Range of Industry Applications

So far, much of the growth experienced by the 3D printing has been driven within the healthcare industry, with orthopedics using it to create custom cranial and jaw implants, and hearing aid companies in the U.S. converting to 100% 3D printing in less than 500 days.

However, other industries have also started to see the benefits it offers. It is expected to be a future core technology of the engineered products industry, which includes aerospace, defense, automotive, tooling, oil & gas, and consumer products/electronics industries.

The aerospace industry uses it to print lightweight, intricate parts such as fuel nozzles. Boeing was one of the early adopters of the technology having made more than 20,000 3D printed parts for both commercial and military planes.

General Electric expects to use the technology to produce as many as 200,000 fuel nozzles for its aviation sector. According to a report published by Stratasys Direct Manufacturing (SDM), we can expect all commercial airplanes to have 3D printed parts on it within the next ten years.

3D printing has heavily influenced the automotive industry. In fact, BMW recently celebrated 25 years of using the technology to build cars. It has been used in everything from creating prototypes of new car designs to printing automobile parts to be used in a production model car, customized exhaust systems, and even a replica of a historical race car.

It could also play a role in further advancing the technology for widespread use in manufacturing. Ford is experimenting with a new form of 3D printing that takes a fraction of the time of other printing methods. It is currently too costly to be used on a large scale, but every breakthrough in cost or speed pushes that bar lower.

3D printing for manufacturing

Personal Uses

In some ways, the market for personal 3D printing is enjoying rapid growth. By 2020, a million personal 3D printers are expected to sell per year. Those who own a printer can already download replacement parts for everything from their car dashboard to their camera lens cap.

Of course, we are still at the early stages of development and most consumers will not be able to justify the cost of a 3D printer at this point. To hit the mainstream, printers will need to be both cheap and accessible. Currently, the printer itself is already a substantial investment, with printing materials further inflating prices.

An individual interested in creating designs for goods that can then be sold on may be more likely to use a 3D printing bureau. These services allow them to open an online store from which their goods can be sold, while the bureau is in charge of taking and producing the order, as well as shipping it out.

Looking Ahead

Rather than replacing mass manufacturing, 3D printing has the potential to introduce a brand new category of products. It helps to remove the need for complicated supply chains and unnecessary waste while enabling new technologies that are lightweight and customizable.

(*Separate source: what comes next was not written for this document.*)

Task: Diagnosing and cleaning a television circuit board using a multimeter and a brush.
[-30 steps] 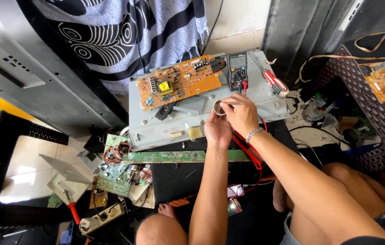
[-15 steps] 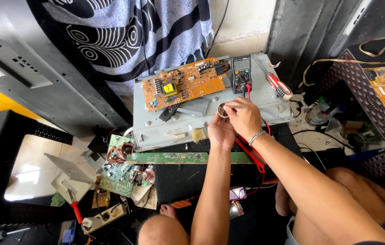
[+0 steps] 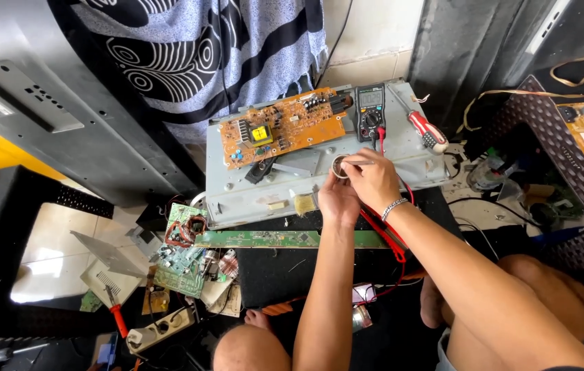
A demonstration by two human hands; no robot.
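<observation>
Small round tin, open face up, left hand grip, right hand touching.

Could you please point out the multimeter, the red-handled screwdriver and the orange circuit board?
Multimeter (image 3: 370, 110): head view, on its dial.
Screwdriver (image 3: 426, 130): head view, on its red handle.
Circuit board (image 3: 285, 125): head view, on its middle.

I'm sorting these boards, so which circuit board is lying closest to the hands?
The orange rectangular circuit board on the grey metal panel, just up-left of both hands. The green boards lie lower left; another orange one sits far right.
</observation>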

In a survey by MHI and Deloitte of 900 supply-chain professionals it was found that while 14% currently use 3D technology, 48% expect to adopt it within the next ten years. While we can no doubt expect the market for 3D printing to grow at a healthy rate, it is important that technology continues to progress, and further developments continue to be made.

There are several reasons to be optimistic, with the cost of 3D printers already coming down. Eight years ago you could expect to pay as much as $20,000 for a small desktop 3D printer, which you can now get for $400.

As the technology becomes faster, easier, and more affordable to use, new uses continue to appear. The industry has managed to move on from prototypes, towards printing final products and has to ability to become one of the most disruptive industries in the future of making things.